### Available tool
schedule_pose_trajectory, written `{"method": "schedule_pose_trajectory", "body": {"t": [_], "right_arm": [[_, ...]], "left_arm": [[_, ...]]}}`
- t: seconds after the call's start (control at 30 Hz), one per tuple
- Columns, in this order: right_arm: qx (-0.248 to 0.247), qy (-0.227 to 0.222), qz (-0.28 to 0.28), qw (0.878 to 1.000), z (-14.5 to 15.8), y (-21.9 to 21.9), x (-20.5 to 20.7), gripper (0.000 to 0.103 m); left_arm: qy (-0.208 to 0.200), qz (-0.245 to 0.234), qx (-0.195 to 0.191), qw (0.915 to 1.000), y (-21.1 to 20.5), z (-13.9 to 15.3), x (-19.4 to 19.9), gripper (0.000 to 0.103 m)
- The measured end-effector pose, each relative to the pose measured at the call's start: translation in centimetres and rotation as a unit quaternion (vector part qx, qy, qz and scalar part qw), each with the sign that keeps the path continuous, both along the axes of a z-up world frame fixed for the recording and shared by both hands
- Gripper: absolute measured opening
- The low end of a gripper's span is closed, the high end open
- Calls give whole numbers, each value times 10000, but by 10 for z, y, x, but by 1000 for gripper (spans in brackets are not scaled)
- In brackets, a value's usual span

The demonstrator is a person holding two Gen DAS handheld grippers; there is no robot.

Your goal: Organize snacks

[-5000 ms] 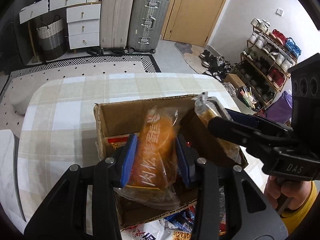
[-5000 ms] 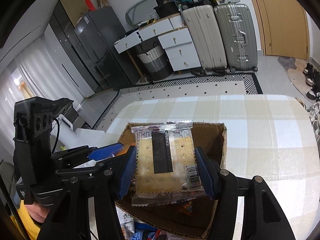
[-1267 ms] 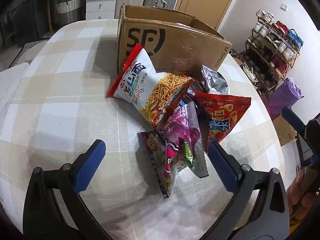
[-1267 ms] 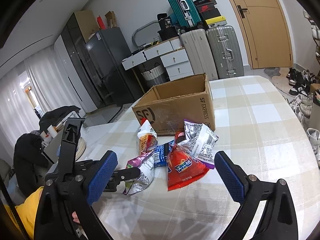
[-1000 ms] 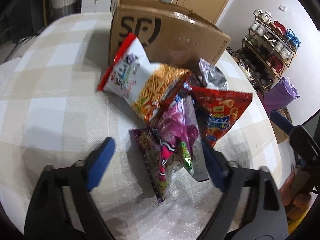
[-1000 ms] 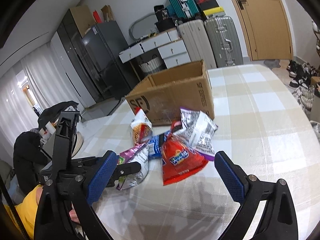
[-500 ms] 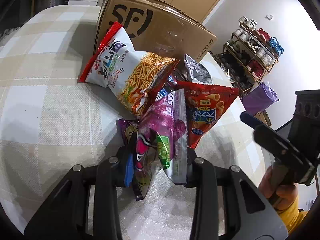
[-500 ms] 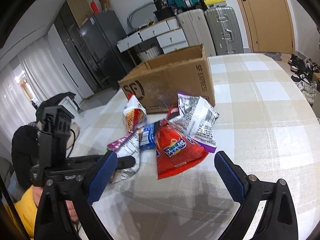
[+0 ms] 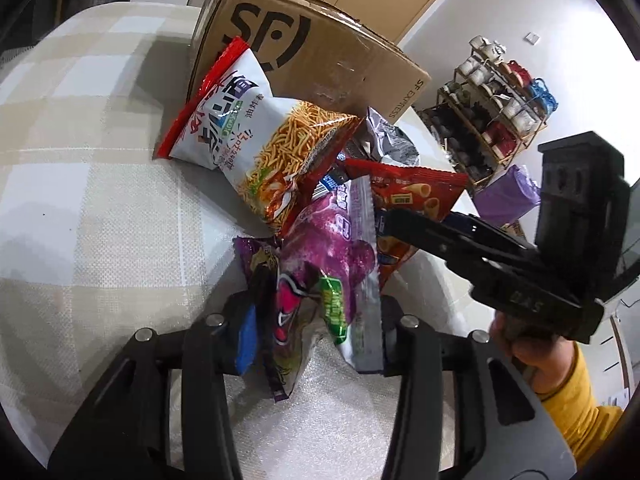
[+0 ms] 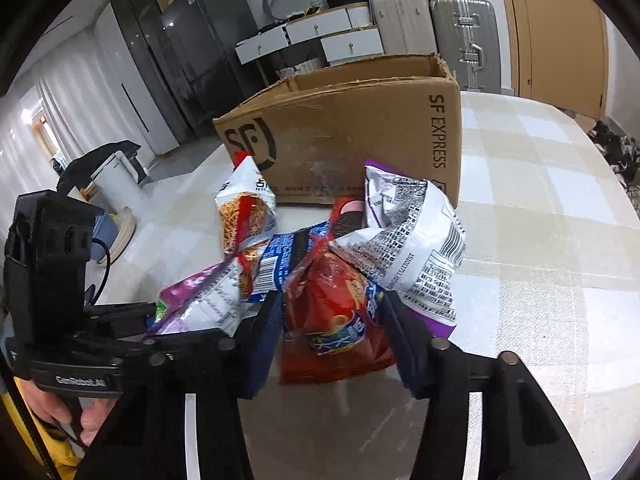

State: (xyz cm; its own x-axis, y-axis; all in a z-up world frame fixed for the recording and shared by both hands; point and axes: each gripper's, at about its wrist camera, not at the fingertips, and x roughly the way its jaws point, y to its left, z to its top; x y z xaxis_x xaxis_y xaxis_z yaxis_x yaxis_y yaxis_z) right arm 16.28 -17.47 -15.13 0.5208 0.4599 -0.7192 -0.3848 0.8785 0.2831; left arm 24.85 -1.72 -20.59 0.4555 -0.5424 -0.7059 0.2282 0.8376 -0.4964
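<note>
Snack bags (image 10: 320, 264) heaped on table (image 10: 540, 280), touching box (image 10: 344, 136) behind them.

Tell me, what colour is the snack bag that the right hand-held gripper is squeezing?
Red snack bag, with blue lettering; the right wrist view shows it best.

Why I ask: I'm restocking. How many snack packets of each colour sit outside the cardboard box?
white-and-red packet: 1
purple packet: 1, as far as its crumpled folds show
red packet: 1
silver-backed packet: 1
blue packet: 1
Total: 5
</note>
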Motion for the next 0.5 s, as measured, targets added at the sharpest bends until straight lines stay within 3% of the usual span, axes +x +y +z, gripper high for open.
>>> {"method": "schedule_pose_trajectory", "body": {"t": [0.07,0.1,0.17,0.37,0.5], "right_arm": [[47,9,-14,10000,0,-2,0,50],[55,3,-12,10000,0,-2,0,51],[28,-49,14,10000,1,-2,-3,50],[-19,-104,60,9999,2,-4,-6,45],[-21,-80,25,10000,1,-4,-6,45]], "left_arm": [[-78,-117,-64,9999,-3,-1,3,47],[-102,-174,-116,9997,-2,-1,2,56],[-224,-326,-172,9991,-8,-1,3,64],[-334,-298,-56,9990,-18,-2,5,66],[-358,-214,207,9989,-21,2,-2,61]]}}
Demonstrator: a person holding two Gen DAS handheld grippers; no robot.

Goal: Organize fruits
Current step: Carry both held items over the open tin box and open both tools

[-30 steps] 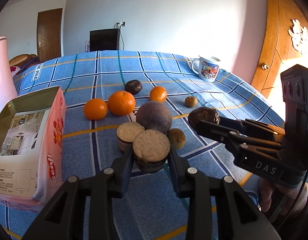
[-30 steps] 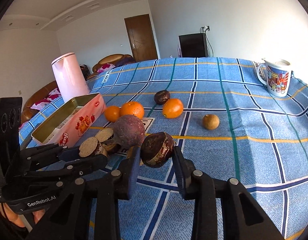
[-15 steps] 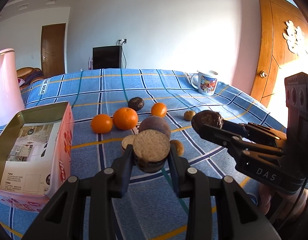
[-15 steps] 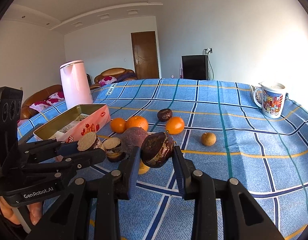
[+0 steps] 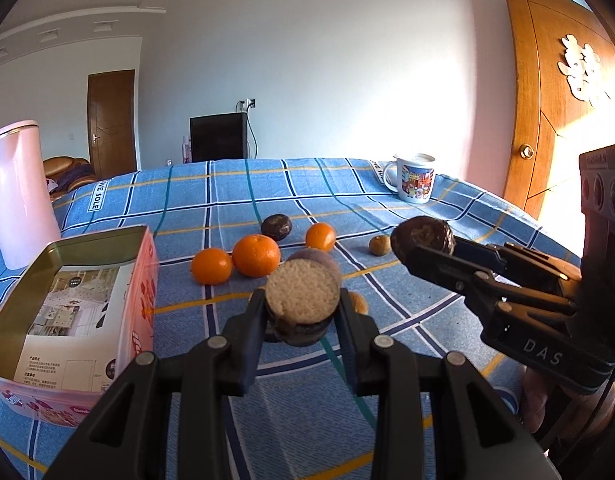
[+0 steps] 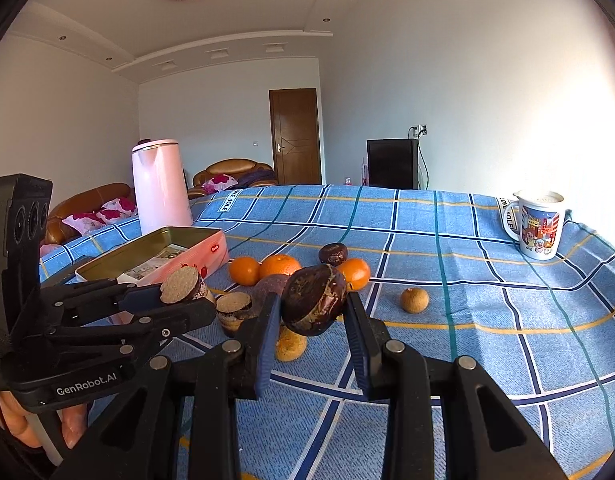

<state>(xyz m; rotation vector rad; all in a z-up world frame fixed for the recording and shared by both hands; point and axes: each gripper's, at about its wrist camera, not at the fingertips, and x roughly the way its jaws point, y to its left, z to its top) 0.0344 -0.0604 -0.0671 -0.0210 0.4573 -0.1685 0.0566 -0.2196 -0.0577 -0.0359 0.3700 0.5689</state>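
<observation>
My left gripper (image 5: pixel 301 312) is shut on a halved dark fruit with a pale cut face (image 5: pixel 302 298), held above the blue checked cloth; it also shows in the right wrist view (image 6: pixel 183 286). My right gripper (image 6: pixel 311 314) is shut on a dark wrinkled passion fruit (image 6: pixel 313 298), also seen in the left wrist view (image 5: pixel 422 237). On the cloth lie three oranges (image 5: pixel 256 255), a purple fruit (image 5: pixel 313 258), another dark fruit (image 5: pixel 276 227), a cut half (image 6: pixel 234 305) and small brown fruits (image 6: pixel 414 300).
An open pink tin box (image 5: pixel 73 304) lies at the left, a pink kettle (image 5: pixel 17 196) behind it. A printed mug (image 5: pixel 413 178) stands at the far right. A wooden door (image 5: pixel 555 92) is beyond the table's right edge.
Both grippers have risen with their fruits, so the views tilt up and show more of the room. The fruits on the cloth have not moved.
</observation>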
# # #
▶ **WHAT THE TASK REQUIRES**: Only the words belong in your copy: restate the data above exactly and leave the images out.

▶ **OUTPUT BELOW**:
### Available tool
schedule_pose_trajectory, written `{"method": "schedule_pose_trajectory", "body": {"t": [_], "right_arm": [[_, ...]], "left_arm": [[_, ...]]}}`
- t: seconds after the call's start (control at 30 Hz), one per tuple
- Columns, in this order: right_arm: qx (-0.248 to 0.247), qy (-0.227 to 0.222), qz (-0.28 to 0.28), qw (0.878 to 1.000), z (-14.5 to 15.8), y (-21.9 to 21.9), x (-20.5 to 20.7), gripper (0.000 to 0.103 m); left_arm: qy (-0.208 to 0.200), qz (-0.245 to 0.234), qx (-0.195 to 0.191), qw (0.915 to 1.000), y (-21.1 to 20.5), z (-13.9 to 15.3), x (-19.4 to 19.9), gripper (0.000 to 0.103 m)
- The measured end-effector pose, each relative to the pose measured at the call's start: translation in centimetres and rotation as a unit quaternion (vector part qx, qy, qz and scalar part qw), each with the sign that keeps the path continuous, both along the axes of a z-up world frame fixed for the recording and shared by both hands
- Gripper: absolute measured opening
- The low end of a gripper's span is closed, the high end open
- Calls give whole numbers, each value times 10000, but by 10 for z, y, x, but by 1000 for gripper (spans in brackets are not scaled)
- In brackets, a value's usual span

The demonstrator is a person holding two Gen DAS handheld grippers; there is no robot.

Your goal: Organize snacks

[-5000 ms] 
[-5000 ms] 
[-1267 ms] 
[-1267 ms] 
[-1000 ms] 
[-1000 ms] 
[-500 ms] 
[-500 ms] 
[+0 ms] 
[+0 ms] 

State: (xyz cm; its own x-axis, y-axis; all in a z-up world frame fixed for the recording and shared by both hands; point and axes: each gripper's, at about its wrist camera, not at the fingertips, and x roughly the way its jaws point, y to its left, z to its top; x y z xaxis_x xaxis_y xaxis_z yaxis_x yaxis_y yaxis_z) right arm 16.28 -17.47 -15.13 0.5208 0.4599 -0.7192 -0.3848 0.8785 0.2831; left arm 24.85 -1.72 -20.59 0.4555 -0.5424 -0.7059 0.2282 0.8376 -0.4964
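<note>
Snack bags (image 10: 320, 264) heaped on table (image 10: 540, 280), touching box (image 10: 344, 136) behind them.

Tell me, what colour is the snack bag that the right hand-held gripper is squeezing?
Red snack bag, with blue lettering; the right wrist view shows it best.

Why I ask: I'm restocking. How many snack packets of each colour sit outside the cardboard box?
white-and-red packet: 1
purple packet: 1, as far as its crumpled folds show
red packet: 1
silver-backed packet: 1
blue packet: 1
Total: 5
</note>
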Motion for the next 0.5 s, as measured, targets added at the sharpest bends until straight lines stay within 3% of the usual span, axes +x +y +z, gripper high for open.
>>> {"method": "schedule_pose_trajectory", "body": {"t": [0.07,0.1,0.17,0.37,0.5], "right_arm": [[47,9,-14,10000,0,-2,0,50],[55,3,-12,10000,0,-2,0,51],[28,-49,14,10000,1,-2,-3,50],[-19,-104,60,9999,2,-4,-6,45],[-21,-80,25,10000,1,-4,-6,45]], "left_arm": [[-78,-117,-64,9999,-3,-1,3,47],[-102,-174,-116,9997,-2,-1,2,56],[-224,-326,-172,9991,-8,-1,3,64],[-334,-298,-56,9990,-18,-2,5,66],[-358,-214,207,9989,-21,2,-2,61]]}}
Demonstrator: a person holding two Gen DAS handheld grippers; no robot.

Goal: Organize fruits
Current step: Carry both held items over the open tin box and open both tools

[-30 steps] 
[-30 steps] 
[-15 steps] 
[-15 steps] 
[+0 steps] 
[+0 steps] 

<state>(xyz m; rotation vector rad; all in a z-up world frame fixed for the recording and shared by both hands; point and axes: each gripper's, at about its wrist camera, not at the fingertips, and x roughly the way its jaws point, y to its left, z to its top) 0.0344 -0.0604 -0.0671 -0.0210 0.4573 -0.1685 0.0566 -0.2196 -0.0577 -0.0359 0.3700 0.5689</state>
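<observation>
My left gripper (image 5: pixel 301 312) is shut on a halved dark fruit with a pale cut face (image 5: pixel 302 298), held above the blue checked cloth; it also shows in the right wrist view (image 6: pixel 183 286). My right gripper (image 6: pixel 311 314) is shut on a dark wrinkled passion fruit (image 6: pixel 313 298), also seen in the left wrist view (image 5: pixel 422 237). On the cloth lie three oranges (image 5: pixel 256 255), a purple fruit (image 5: pixel 313 258), another dark fruit (image 5: pixel 276 227), a cut half (image 6: pixel 234 305) and small brown fruits (image 6: pixel 414 300).
An open pink tin box (image 5: pixel 73 304) lies at the left, a pink kettle (image 5: pixel 17 196) behind it. A printed mug (image 5: pixel 413 178) stands at the far right. A wooden door (image 5: pixel 555 92) is beyond the table's right edge.
Both grippers have risen with their fruits, so the views tilt up and show more of the room. The fruits on the cloth have not moved.
</observation>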

The answer to this exercise has been fully stated.